-- WHAT THE EXERCISE ASKS --
The listing below should be printed exactly, though its pictures must not be.

-- DATA EXCERPT --
::::::::
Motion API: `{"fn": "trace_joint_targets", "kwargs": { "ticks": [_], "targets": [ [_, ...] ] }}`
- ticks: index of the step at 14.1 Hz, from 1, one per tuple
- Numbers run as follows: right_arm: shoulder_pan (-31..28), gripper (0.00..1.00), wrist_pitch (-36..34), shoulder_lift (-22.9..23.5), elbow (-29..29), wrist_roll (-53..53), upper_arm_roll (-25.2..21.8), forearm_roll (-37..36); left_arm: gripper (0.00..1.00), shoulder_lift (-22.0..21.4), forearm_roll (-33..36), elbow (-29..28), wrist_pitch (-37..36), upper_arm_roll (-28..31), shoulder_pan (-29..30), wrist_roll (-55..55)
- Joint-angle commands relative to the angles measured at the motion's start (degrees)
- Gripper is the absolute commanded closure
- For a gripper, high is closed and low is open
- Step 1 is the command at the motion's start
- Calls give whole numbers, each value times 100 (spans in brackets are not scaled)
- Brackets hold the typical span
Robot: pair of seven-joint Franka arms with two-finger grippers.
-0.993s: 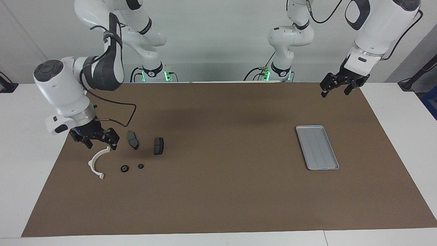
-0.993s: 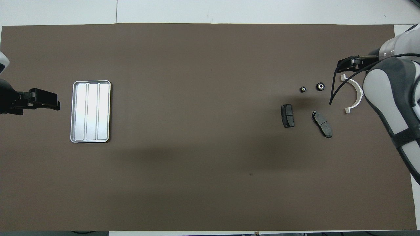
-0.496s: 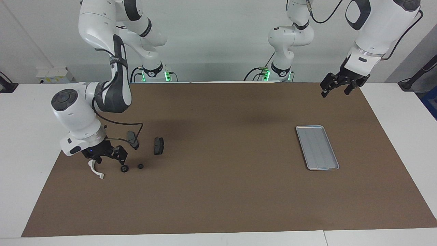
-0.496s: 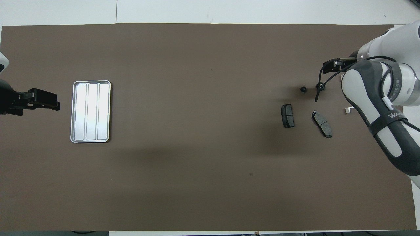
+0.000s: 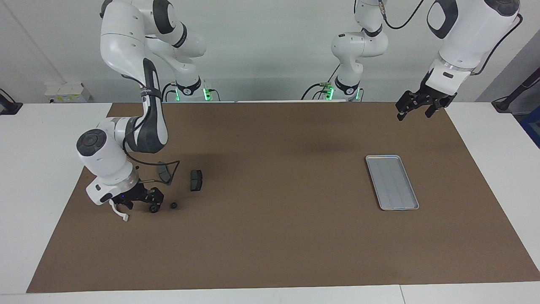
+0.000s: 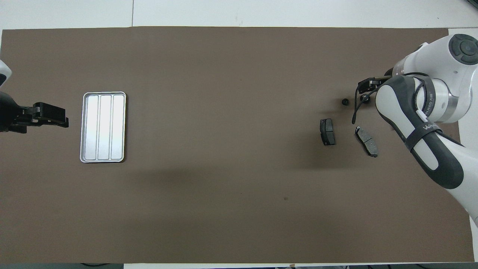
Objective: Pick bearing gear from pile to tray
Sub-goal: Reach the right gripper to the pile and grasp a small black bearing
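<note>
Bearings are read off the overhead view, with twelve o'clock pointing away from the robots.

1. The pile sits at the three o'clock end of the brown mat (image 6: 224,205).
2. Nearest the robots are two dark brake pads (image 6: 327,131) (image 6: 366,140), lying apart from each other.
3. The smaller black ring (image 6: 345,101) lies at one o'clock from the first pad. The larger black ring (image 5: 154,208) lies at three o'clock from the smaller one.
4. The right gripper (image 5: 141,203) is low over the larger ring with its fingers spread wide. Whether they touch the ring cannot be told. It largely covers the white arc (image 5: 119,212).
5. The tray (image 6: 104,127) lies at the nine o'clock end of the mat and holds nothing.
6. The left gripper (image 5: 415,110) hangs raised at nine o'clock from the tray. Its fingers are wide and carry nothing, and the left arm waits.
</note>
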Motion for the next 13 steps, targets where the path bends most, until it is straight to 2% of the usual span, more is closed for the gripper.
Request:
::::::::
-- RESPONSE FOR THIS EXERCISE --
Motion API: `{"fn": "trace_joint_targets", "kwargs": { "ticks": [_], "targets": [ [_, ...] ] }}`
- ticks: index of the step at 14.1 Hz, from 1, one per tuple
- Numbers run as follows: right_arm: shoulder_pan (-31..28), gripper (0.00..1.00), wrist_pitch (-36..34), shoulder_lift (-22.9..23.5), elbow (-29..29), wrist_roll (-53..53), upper_arm_roll (-25.2..21.8), forearm_roll (-37..36); left_arm: gripper (0.00..1.00), shoulder_lift (-22.0..21.4), forearm_roll (-33..36), elbow (-29..28), wrist_pitch (-37..36), upper_arm_roll (-28..31), shoulder_pan (-29..30), wrist_roll (-55..55)
- Joint-angle commands relative to the angles measured at the motion's start (degrees)
- Gripper is the absolute commanded closure
- For a gripper, high is closed and low is open
- Step 1 is the command at the motion's start
- Calls give whole numbers, each value times 100 (spans in brackets are not scaled)
- Brackets hold the typical span
Robot: pair of seven-joint Franka arms with two-finger grippers.
-0.993s: 
-0.993s: 
-0.496s: 
-0.496s: 
+0.000s: 
+0.000s: 
Objective: Pick bearing gear from pile to tray
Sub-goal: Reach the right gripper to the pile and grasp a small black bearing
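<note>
Bearings are read off the overhead view, with twelve o'clock pointing away from the robots.

1. The pile sits at the three o'clock end of the brown mat (image 6: 224,205).
2. Nearest the robots are two dark brake pads (image 6: 327,131) (image 6: 366,140), lying apart from each other.
3. The smaller black ring (image 6: 345,101) lies at one o'clock from the first pad. The larger black ring (image 5: 154,208) lies at three o'clock from the smaller one.
4. The right gripper (image 5: 141,203) is low over the larger ring with its fingers spread wide. Whether they touch the ring cannot be told. It largely covers the white arc (image 5: 119,212).
5. The tray (image 6: 104,127) lies at the nine o'clock end of the mat and holds nothing.
6. The left gripper (image 5: 415,110) hangs raised at nine o'clock from the tray. Its fingers are wide and carry nothing, and the left arm waits.
</note>
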Motion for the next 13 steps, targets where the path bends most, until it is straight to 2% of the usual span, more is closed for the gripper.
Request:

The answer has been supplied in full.